# The Game Room



## Illuin (Jul 30, 2008)

Is it possible with you moderator folk; and your Maia abilities, to create a “section” (not just a thread…or a thread within a thread) designated as *"The Game Room"?* There are a few threads involving games that are getting (or have gotten in the past) quite a bit of attention (i.e _Caption Contest, Ban Game, Odd Man Out etc_.). Maybe it wouldn’t be such a bad idea to establish a trifle little “area” within the forum containing a bunch of games; that members invent on the spot; as trivial as some may be. Laughter is a good thing. Deeper conversation will always continue elsewhere; but this might be a way to get others more involved; and get those presently engaged talking more often, and just having some light fun (i.e. good ice breaker). Just a thought, since I’ve had a blast in the games (though few) that exist now .


----------



## Persephone (Jul 30, 2008)

HEAR! HEAR! I agree with this suggestion. I love the games on the board, especially the RPGs. But the light ones are always fun to go into when you're doing OSRI with someone who has a 2 terrabyte HDD and he wants you to manually reformat the Hard drives for him.


----------



## YayGollum (Jul 30, 2008)

The Bag End area has always been the place for gameses, yes? But then, it doesn't actually point that out in the description. But then, it does mention light-heartedness, and there are games with the Sticky option employed. But then, could there not also be gameses in the Stuff As Well As Bother section? Non-Tolkien type gameses? I don't know. Maybe. Why not just add the word 'games' to the description of the Bag End section? Why make a section only for games? Humans, always wishing to spread things thinly! We have too many different sections already. If anything, we should shrink and delete stuff. 
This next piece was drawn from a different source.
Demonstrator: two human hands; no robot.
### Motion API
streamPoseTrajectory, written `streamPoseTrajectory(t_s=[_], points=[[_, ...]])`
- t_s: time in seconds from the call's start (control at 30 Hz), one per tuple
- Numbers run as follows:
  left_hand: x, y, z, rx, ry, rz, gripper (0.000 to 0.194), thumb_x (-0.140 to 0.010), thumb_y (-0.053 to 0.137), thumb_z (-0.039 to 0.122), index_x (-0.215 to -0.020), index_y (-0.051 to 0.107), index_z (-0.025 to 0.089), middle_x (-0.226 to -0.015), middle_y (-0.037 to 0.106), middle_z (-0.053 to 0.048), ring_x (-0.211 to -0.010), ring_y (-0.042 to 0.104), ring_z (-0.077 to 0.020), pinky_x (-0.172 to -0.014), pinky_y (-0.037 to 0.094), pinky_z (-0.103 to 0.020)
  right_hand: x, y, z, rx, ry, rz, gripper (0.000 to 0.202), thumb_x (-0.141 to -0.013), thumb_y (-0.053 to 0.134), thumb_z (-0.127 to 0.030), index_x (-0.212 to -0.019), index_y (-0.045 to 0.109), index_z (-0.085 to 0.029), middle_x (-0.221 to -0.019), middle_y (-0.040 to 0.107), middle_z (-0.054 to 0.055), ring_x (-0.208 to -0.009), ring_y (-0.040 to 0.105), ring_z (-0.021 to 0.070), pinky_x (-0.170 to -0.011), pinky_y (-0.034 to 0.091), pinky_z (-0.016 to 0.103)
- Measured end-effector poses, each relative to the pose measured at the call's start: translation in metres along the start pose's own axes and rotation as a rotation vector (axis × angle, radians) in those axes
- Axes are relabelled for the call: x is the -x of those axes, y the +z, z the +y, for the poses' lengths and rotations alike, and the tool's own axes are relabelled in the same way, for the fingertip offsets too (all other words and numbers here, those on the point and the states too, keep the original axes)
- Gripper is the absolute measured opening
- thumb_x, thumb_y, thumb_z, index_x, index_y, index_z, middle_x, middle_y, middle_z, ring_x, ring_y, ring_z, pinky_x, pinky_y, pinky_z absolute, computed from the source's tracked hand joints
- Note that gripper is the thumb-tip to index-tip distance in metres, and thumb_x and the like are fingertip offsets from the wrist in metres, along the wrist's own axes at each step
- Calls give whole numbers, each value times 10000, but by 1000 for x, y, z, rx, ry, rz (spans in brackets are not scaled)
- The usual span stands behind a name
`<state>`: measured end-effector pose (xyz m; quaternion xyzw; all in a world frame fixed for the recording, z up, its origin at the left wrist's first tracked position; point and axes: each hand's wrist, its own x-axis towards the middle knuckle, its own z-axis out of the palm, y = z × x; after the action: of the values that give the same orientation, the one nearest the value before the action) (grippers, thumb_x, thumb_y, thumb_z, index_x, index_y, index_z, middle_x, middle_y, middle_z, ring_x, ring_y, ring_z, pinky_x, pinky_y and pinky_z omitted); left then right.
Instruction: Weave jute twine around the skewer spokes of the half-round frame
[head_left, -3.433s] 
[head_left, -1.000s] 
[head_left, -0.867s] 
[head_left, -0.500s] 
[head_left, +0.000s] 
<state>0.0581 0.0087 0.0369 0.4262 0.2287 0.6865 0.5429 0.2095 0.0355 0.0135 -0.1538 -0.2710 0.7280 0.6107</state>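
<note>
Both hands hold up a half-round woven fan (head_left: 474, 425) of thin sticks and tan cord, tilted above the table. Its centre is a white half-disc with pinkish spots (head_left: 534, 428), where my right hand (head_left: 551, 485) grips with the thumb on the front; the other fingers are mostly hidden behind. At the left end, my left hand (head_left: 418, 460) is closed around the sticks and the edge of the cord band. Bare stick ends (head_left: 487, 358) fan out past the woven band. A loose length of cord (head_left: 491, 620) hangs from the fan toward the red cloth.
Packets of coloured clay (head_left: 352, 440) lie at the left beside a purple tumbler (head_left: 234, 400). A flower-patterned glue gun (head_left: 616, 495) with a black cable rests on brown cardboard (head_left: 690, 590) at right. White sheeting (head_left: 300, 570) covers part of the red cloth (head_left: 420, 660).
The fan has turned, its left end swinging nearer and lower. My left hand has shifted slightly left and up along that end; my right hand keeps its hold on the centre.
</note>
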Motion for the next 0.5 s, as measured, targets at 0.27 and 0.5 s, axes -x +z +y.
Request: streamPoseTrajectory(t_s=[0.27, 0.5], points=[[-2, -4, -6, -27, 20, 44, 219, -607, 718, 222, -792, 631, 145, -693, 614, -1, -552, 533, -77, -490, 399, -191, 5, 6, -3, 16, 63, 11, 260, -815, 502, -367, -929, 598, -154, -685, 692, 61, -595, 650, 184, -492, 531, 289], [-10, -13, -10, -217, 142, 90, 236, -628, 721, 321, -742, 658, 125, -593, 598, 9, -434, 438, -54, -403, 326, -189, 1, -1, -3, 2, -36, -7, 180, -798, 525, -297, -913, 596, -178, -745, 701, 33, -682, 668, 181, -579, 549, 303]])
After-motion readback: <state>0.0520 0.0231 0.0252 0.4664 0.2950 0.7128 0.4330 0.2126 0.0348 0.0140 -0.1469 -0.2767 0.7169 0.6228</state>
And the point will be made that making a section just for games is encouraging such a thing. *gasp!* We are supposed to be all about serious Tolkien type discussions. *adopts serious face, but giggles about sounding as they did in all kinds of debates about what should matter at this website, which is supposed to be a form of entertainment*

Ah, also, I have not the power to do that for you. I would, since it's no large deal. We shall wait for an unspecified amount of people to agree with you, probably.


----------



## Illuin (Jul 30, 2008)

> _by YayGollum_
> _And the point will be made that making a section just for games is encouraging such a thing. *gasp!* We are supposed to be all about serious Tolkien type discussions. *adopts serious face, but giggles about sounding as they did in all kinds of debates about what should matter at this website, which is supposed to be a form of entertainment*_


 


Yes, and I reckon that grave austerity will indeed return as we approach the next term. But it's vacation time now; and since it is very quiet, we should have a little fun here. But I do realize that when the next semester begins (i.e. the GDT movie release), fun's over, and we will have to get down to business .


----------



## Prince of Cats (Jul 31, 2008)

How about a list of links to all the games here in this thread for a start?


----------



## Persephone (Jul 31, 2008)

Prince of Cats said:


> How about a list of links to all the games here in this thread for a start?



THIS IS ANOTHER BRILLIANT IDEA! Someone should make a list of all the games here, aside from the RPGs.


----------



## Gilthoniel (Aug 3, 2008)

Here you go. I really should learn to sleep...

*LOTR Games*

Odd Man Out
Caption Contest
Guess the Pic
Middle - Earth Name Game
Lord of the Pants
LOTR Scrabble
The 'What If?' Game
Event Game

*Non LOTR Games*

Movie Quote Game
The Ban Game
Flags and Banners Game

... I think that's it. I only went through the first page - Didn't really want to be digging up all the old stuff if no one is playing it. Can if you want, though.
Anything I've missed, let me know, and I'll edit as appropriate.


----------



## Illuin (Aug 3, 2008)

Ha Ha...._



"I really should learn to sleep"

Click to expand...

 _

Good work my friend. Very impressive indeed. Now what do we do?


----------



## HLGStrider (Aug 3, 2008)

As far as I know Dapence (Mr. Webmaster) is the only one who has the ability to actually create sections. There has been some argument before that we are already too segmented, but if we have enough threads I like to compartmentalize them. Kind of neutral on the idea, right now. We have the Forsaken Inn for non-Tolkien general topics, the Green Dragon for non-Tolkien literary and entertainment topics, and Bag End for lighthearted Tolkien topics. All three of those have some of these sort of threads. Maybe we could make it a sub-section of Bag End.


----------



## Illuin (Aug 3, 2008)

> by HLGStrider
> _Maybe we could make it a sub-section of Bag End._


 
That is a very good idea .


----------



## Illuin (Aug 3, 2008)

PS - Who is this Dapence character? I've been here in this forum for some time now. He's like Eru; or Manwe.....very distant and elusive. Someone fill me in please .


----------



## Gilthoniel (Aug 4, 2008)

He's the Webmaster. He passes through occasionally, leaving us mortals in awe of his majesty and command. His elusive presence leaves him as something of a Gandalf figure in 'The Hobbit'. He organises it all, then drops in, when needs see meet. His majestic, aura of awe and power, was previously heightened further by his avatar of King Leonidas, leaving us forumgoers with the indisputable notion that he is at least seven foot tall, muscle bound, with a beard that can kill.

There you go, my first 'character profile', hehe! Hope I'm still around to see your response!


----------



## HLGStrider (Aug 4, 2008)

The Webmaster is Chuck Norris????


----------



## Persephone (Aug 4, 2008)

HLGStrider said:


> The Webmaster is Chuck Norris????



DAPENCE is CHUCK NORRIS??? NO WAY!


----------